> **What needs to be done**
Among the entries below, find the lines that hold the word "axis" and report them.

> **Excerpted data**
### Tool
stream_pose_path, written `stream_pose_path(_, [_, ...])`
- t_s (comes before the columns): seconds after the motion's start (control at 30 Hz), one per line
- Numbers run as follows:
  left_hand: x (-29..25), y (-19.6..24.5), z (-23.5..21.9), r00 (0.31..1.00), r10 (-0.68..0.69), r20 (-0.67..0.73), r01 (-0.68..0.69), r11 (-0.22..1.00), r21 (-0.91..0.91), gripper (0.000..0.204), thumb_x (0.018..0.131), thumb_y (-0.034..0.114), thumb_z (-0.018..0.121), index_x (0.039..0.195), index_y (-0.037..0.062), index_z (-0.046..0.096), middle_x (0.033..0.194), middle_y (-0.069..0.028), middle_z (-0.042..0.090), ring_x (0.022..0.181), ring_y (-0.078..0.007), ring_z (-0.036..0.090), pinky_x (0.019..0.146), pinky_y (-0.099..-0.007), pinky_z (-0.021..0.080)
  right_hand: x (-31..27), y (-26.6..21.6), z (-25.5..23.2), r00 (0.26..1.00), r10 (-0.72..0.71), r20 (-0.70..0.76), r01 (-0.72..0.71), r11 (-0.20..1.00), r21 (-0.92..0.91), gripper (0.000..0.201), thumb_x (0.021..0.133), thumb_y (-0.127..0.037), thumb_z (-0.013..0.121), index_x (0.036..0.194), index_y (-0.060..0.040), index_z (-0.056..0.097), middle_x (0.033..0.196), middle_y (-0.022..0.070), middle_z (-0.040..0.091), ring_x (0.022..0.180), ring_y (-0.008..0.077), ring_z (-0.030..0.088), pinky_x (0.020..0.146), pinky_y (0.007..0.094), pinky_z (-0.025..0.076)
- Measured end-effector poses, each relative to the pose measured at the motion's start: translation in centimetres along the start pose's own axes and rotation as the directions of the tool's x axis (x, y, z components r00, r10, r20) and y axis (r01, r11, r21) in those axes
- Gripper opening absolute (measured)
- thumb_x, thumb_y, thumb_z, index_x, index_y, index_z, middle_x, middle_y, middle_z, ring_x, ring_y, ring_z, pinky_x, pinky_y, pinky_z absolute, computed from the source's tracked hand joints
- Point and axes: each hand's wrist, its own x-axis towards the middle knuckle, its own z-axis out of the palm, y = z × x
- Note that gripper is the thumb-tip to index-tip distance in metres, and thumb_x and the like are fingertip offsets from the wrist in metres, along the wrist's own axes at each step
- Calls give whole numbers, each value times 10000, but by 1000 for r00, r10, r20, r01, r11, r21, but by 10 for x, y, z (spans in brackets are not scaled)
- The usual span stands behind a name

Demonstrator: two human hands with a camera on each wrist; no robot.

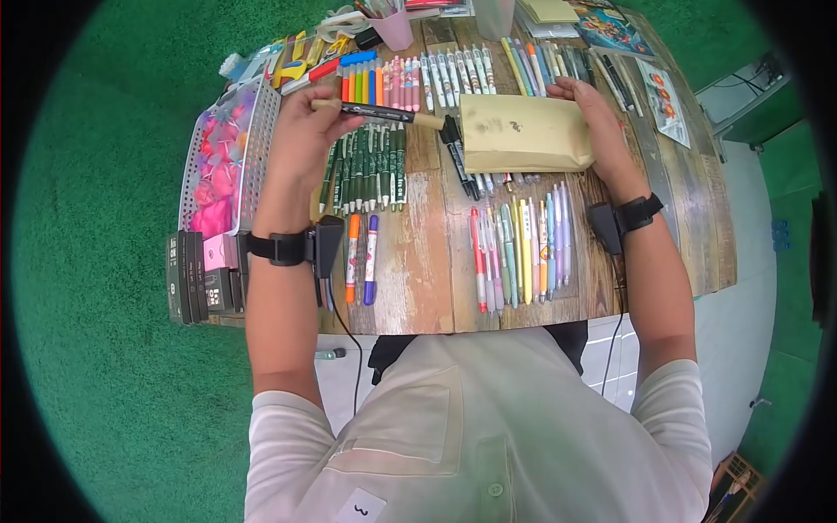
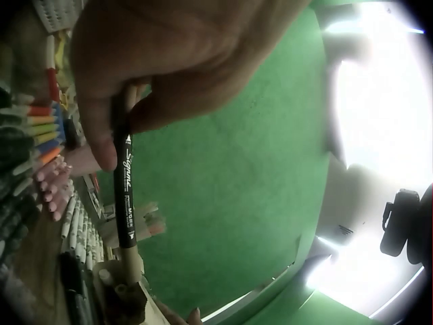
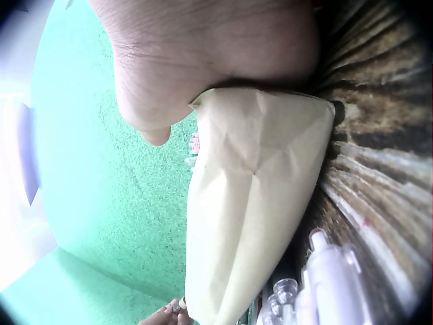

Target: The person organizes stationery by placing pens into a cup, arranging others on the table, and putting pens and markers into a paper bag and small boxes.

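Note:
My left hand (image 1: 305, 131) pinches a black marker pen (image 1: 377, 112) with tan ends between thumb and fingers. The marker points right, its far end close at the mouth of a tan paper bag (image 1: 527, 135). Pen ends (image 2: 107, 276) show inside that mouth in the left wrist view. At the bag's other end my right hand (image 1: 606, 135) rests with its palm against the paper and its fingers along the far edge. Black pens (image 1: 459, 166) lie beside the bag's mouth. Dark green pens (image 1: 370, 166) lie in a row below the left hand.
A white basket (image 1: 261, 144) of pink packets stands at the left, with black boxes (image 1: 187, 275) in front. Pastel pens (image 1: 523, 248) and two markers (image 1: 352, 261) lie near the front edge. White pens (image 1: 458, 74) and a pink cup (image 1: 394, 30) are behind.

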Motion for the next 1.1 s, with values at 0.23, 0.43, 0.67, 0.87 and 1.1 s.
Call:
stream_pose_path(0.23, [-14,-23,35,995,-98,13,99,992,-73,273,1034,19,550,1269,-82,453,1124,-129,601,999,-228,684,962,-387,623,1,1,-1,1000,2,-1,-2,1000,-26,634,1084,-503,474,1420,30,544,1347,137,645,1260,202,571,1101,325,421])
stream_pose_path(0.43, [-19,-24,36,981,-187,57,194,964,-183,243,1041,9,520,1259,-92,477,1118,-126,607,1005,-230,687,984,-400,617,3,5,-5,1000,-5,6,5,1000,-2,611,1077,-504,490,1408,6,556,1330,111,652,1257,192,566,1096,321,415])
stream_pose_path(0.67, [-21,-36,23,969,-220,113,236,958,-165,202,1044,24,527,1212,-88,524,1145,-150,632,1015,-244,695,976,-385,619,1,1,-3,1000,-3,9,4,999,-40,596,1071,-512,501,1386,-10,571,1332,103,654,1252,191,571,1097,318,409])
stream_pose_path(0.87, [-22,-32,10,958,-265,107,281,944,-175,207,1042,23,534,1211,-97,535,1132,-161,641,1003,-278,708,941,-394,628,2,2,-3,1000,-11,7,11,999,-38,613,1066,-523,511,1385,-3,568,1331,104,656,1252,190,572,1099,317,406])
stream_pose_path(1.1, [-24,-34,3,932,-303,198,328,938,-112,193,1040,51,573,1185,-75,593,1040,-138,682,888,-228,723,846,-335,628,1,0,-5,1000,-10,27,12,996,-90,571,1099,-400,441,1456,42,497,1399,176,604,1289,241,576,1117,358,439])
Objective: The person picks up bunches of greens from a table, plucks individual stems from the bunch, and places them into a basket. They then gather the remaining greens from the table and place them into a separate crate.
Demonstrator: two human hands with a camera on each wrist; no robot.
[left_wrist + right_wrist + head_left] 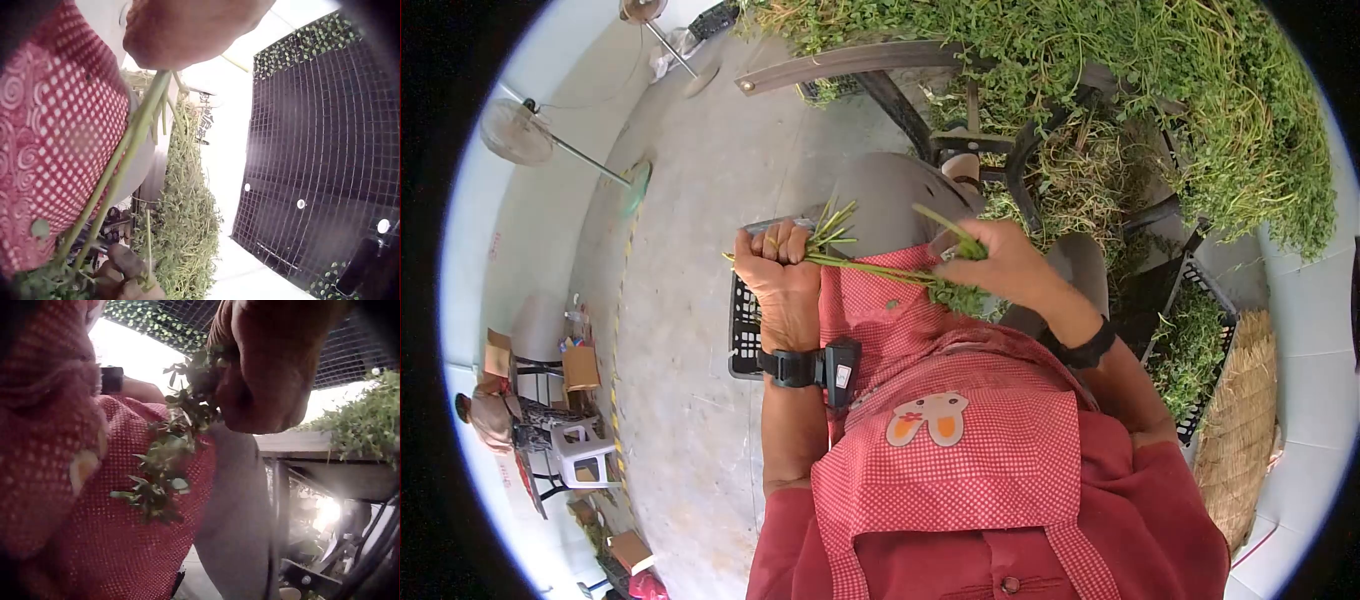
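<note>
My left hand (778, 270) is curled round a small bunch of green stems (832, 225), whose cut ends stick out past the fingers. Longer stems (119, 169) run from that fist across the apron toward my right hand (1000, 262). The right hand pinches a leafy stem (950, 228) over the lap, its thumb and fingers bent together. Below it, in the right wrist view, hang leafy tops (165, 462). The red checked apron (960, 480) lies under both hands.
A heap of leafy greens (1080, 60) covers the table at the front right, above its metal frame (870, 62). Black crates (745, 330) stand by the left arm and at the right, near a straw mat (1238, 400). Two fans (515, 132) stand at the far left.
</note>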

> **Solution**
- Measured end-effector poses, each relative to the pose measured at the motion's start: translation in centimetres along the start pose's own axes and rotation as the directions of the tool's x axis (x, y, z components r00, r10, r20) and y axis (r01, r11, r21) in those axes
- Point and axes: each hand's wrist, its own x-axis towards the middle knuckle, its own z-axis out of the palm, y = z × x

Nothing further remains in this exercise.